Truth be told I didn’t carry out any nifty “DH” coding this month – the kind of programmatic work that will serve as the a central pole in the (still fuzzy) project plan of mine. This is intentional on my part. For one, after a third-year at school filled with tedious programming assignments in a dizzying array of languages (C, HCLRS, Java, Python), I felt like not firing up Sublime more than I had to this month.

The “had to” in that sentence is important. This summer I am a software development intern at Perfect Sense Digital carrying out Back-End Java work to build a new website for CoStar. (Specifically we are implementing a “decoupled-CMS” which is a “headless” implementation. I am only mentioning these terms for SEO purposes…) With that in mind I definitely felt “coded-out” while adjusting to the first few weeks of my dayjob. Instead of bursting headlong into thorny R scripts I dusted off the Jekyll documentation and got developing this website instead.

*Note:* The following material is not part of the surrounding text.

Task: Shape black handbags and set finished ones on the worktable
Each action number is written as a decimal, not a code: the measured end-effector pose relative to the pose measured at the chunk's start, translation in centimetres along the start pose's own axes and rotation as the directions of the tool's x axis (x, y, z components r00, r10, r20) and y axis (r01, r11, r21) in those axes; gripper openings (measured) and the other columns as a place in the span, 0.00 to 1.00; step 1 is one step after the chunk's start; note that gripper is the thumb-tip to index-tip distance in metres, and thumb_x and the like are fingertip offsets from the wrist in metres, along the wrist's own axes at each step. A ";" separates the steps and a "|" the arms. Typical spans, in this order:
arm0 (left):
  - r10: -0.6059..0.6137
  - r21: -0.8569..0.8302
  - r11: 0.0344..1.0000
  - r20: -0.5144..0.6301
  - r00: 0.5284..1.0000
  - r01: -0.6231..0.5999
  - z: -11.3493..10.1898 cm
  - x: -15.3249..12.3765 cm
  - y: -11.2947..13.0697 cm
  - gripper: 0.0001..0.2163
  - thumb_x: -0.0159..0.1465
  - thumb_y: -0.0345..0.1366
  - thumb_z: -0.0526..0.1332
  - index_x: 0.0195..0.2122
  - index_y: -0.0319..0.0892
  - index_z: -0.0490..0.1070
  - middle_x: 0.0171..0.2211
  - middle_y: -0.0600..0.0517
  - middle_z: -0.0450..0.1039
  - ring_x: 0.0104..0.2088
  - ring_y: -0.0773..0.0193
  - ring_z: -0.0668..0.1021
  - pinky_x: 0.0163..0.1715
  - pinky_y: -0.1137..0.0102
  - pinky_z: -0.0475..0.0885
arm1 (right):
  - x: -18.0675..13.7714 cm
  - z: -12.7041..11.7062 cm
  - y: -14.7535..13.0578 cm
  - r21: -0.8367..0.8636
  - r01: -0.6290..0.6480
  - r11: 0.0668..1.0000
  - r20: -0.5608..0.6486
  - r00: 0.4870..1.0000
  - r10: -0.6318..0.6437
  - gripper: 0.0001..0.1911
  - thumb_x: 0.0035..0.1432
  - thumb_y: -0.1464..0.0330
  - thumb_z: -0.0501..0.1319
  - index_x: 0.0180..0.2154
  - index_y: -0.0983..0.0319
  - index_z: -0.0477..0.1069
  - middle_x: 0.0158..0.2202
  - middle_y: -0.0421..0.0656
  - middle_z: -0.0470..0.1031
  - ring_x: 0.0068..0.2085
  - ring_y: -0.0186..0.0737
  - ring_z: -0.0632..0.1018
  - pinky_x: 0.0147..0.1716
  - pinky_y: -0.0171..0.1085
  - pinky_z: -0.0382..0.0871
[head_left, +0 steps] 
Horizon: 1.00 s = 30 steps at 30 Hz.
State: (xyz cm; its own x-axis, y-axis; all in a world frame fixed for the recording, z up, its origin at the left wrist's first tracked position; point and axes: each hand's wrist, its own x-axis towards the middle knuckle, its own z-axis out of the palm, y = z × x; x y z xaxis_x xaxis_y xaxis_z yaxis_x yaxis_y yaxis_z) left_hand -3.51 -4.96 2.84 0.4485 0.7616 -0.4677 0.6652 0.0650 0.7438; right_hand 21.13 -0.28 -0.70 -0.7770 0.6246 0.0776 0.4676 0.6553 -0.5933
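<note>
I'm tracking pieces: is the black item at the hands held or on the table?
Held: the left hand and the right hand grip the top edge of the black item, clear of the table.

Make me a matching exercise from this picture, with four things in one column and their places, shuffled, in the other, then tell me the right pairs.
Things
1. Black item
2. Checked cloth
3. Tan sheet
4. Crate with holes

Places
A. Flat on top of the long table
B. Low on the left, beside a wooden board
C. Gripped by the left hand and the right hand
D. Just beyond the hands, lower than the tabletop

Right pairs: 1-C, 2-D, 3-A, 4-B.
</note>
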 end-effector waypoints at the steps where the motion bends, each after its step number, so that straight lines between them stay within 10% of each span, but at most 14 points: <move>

The heavy lifting of this website, and every website in the Github Pages ecosystem, is design rather than data definition or hosting concerns. This is helpful to someone like me who wants a website to prove they haven’t been lazy all summer but still wants to be kind of lazy all summer. Thus, this website was born. I have thrown together a responsive design, handsome typesetting and an attractive landing page all without using a prebuilt theme. I did this to help continue to interface with the CSS and HTML that inhere a Github Pages site since I won’t really get much exposure to them at work this summer. The project repo is on Github if you would like to take a look. Plenty of the design sensibilities have been gleaned from Puzzle Poesis on which I work closely with Brad to design and maintain.